I work for a company that owns several car dealerships including a Buick/GMC Store. I have spoken to a couple engineers from GM on this subject, That truck will carry and handle a properly sized plow with now problem. However, you must be certain it has the plow prep package. There are several wheel and tire packages for the denali. The plow prep package has a certain rim and tire combo that is rated for the extra weight.


----------



## 92teg92 (Nov 12, 2009)

i would say the 2011 and up gm HDs can handle just about anything....

mine with the duramax, not a denali however... just an SLT....58k sticker was enough for me payup

ps: no suspension adjustment either....


----------



## 92teg92 (Nov 12, 2009)

also, to the OP...im not sure how much different the denali is from my front air dam, but i can snap some pictures for you if you like in summer mode.

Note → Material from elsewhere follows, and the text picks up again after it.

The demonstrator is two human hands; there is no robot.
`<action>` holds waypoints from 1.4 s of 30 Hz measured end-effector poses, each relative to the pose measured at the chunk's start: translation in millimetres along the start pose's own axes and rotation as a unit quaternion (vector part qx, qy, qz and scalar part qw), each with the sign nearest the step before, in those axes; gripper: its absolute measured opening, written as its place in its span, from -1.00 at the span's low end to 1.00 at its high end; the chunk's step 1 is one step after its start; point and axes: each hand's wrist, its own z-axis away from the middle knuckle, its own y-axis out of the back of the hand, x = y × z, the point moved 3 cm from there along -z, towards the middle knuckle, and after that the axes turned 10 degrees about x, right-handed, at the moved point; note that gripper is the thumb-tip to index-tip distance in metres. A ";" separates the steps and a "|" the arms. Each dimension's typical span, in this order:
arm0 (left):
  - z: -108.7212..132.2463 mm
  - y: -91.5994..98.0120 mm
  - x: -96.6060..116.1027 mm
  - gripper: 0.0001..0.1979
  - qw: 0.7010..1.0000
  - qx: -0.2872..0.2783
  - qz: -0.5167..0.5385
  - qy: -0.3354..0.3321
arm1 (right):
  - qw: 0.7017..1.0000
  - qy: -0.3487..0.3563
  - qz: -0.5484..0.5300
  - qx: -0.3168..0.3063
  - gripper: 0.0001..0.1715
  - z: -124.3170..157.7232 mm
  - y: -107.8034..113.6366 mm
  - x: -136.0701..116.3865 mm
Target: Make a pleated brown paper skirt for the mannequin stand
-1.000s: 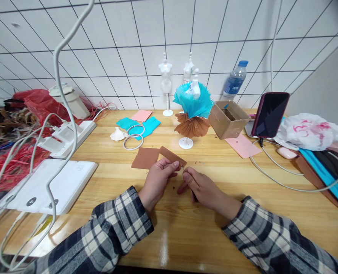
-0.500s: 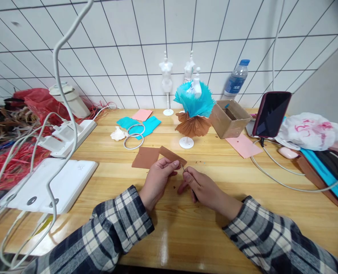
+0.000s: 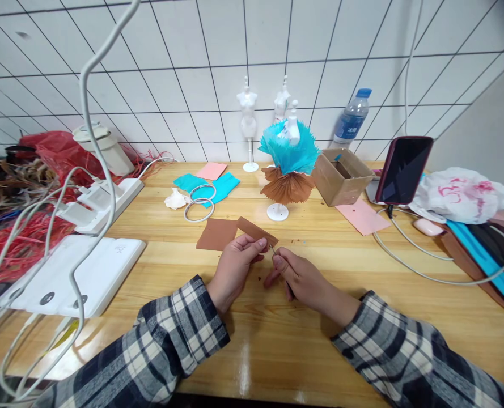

the chin spoiler can actually fit back on under the mounts, i chose not to this summer though.


----------



## Triple L (Nov 1, 2005)

Plow More;1499409 said:


> I personally would not put a plow on a newer chevy with the ifs, especially after i saw the thread saying you have to gusset the frame in order to prevent it from cracking. Front end is just to weak to hold up to much on those chevys. They need to go with a solid axle like the other two big truck manufacturers


You clearly have no idea what your talking about, everything changed on the 11'+


----------



## 2005_Sierra (Aug 7, 2009)

Plow More;1499409 said:


> I personally would not put a plow on a newer chevy with the ifs, especially after i saw the thread saying you have to gusset the frame in order to prevent it from cracking. Front end is just to weak to hold up to much on those chevys. They need to go with a solid axle like the other two big truck manufacturers


Yea the 6K FAWR in these 3/4 ton trucks is just not enough  better get a ford with a heavier axle....oh wait....its the same rating but on an IFS, yea thatd be terrible

To 92teg92, can you post pics of your front spoiler


----------



## 92teg92 (Nov 12, 2009)

Ill snap some pictures in the morning. Not much will show up in the dark


----------



## JK-Plow (Feb 10, 2008)

I talked with a Buick GMC truck salesman last year about putting a plow on a non-plow package Denali 2500. The salesman had to check, but told me that I could put any plow on the truck. However, it could not be used for commercial plowing. I had asked about a Boss V-plow at the time. Also the front air dam is the same on all GMC 3/4 trucks. If you don't want the mount on the front of the truck during the summer, then I would go with an ATV to plow your driveway. Any non-plow package trucks with a plow on it, may not get covered under the warranty. It all depends on the dealership you have the service done at. If your dealership has no problem with you putting a plow on your truck, then you shouldn't have a problem. But if the dealership says you need a plow prep package, then they will not cover you under a warranty.


----------



## SullivanSeptic (Nov 30, 2008)

Your truck will be fine. I have a 2008 chevy 2500 with a duramax and i run a western wideout. Thats a very heavy plow and it handles fine. FYI, western ultramoutn has a very slim lined mount that goes on the truck. In the summer, you can barely see mine. You bought a $65,000 truck. Just buy a new plow and dont mess around. Pm me if you want details on plow mount and how it looks on truck.


----------



## brad96z28 (Aug 21, 2005)

Plow More;1499409 said:


> I personally would not put a plow on a newer chevy with the ifs, especially after i saw the thread saying you have to gusset the frame in order to prevent it from cracking. Front end is just to weak to hold up to much on those chevys. They need to go with a solid axle like the other two big truck manufacturers


If I wanted a pos that had the suspension of a log, I would have bought one. My truck rides like a car and handles any plow I put on it.


----------



## BrShan01 (Oct 11, 2012)

Thanks everyone for the replies, if someone has a pic of a denali trim with a plow mount that would be awesome. Also, do different brand plows require different amounts of cutting on the front end? I'm looking for the least amount of modification to this truck but want a quality blade mostly for driveways, potentially a lot or two over time.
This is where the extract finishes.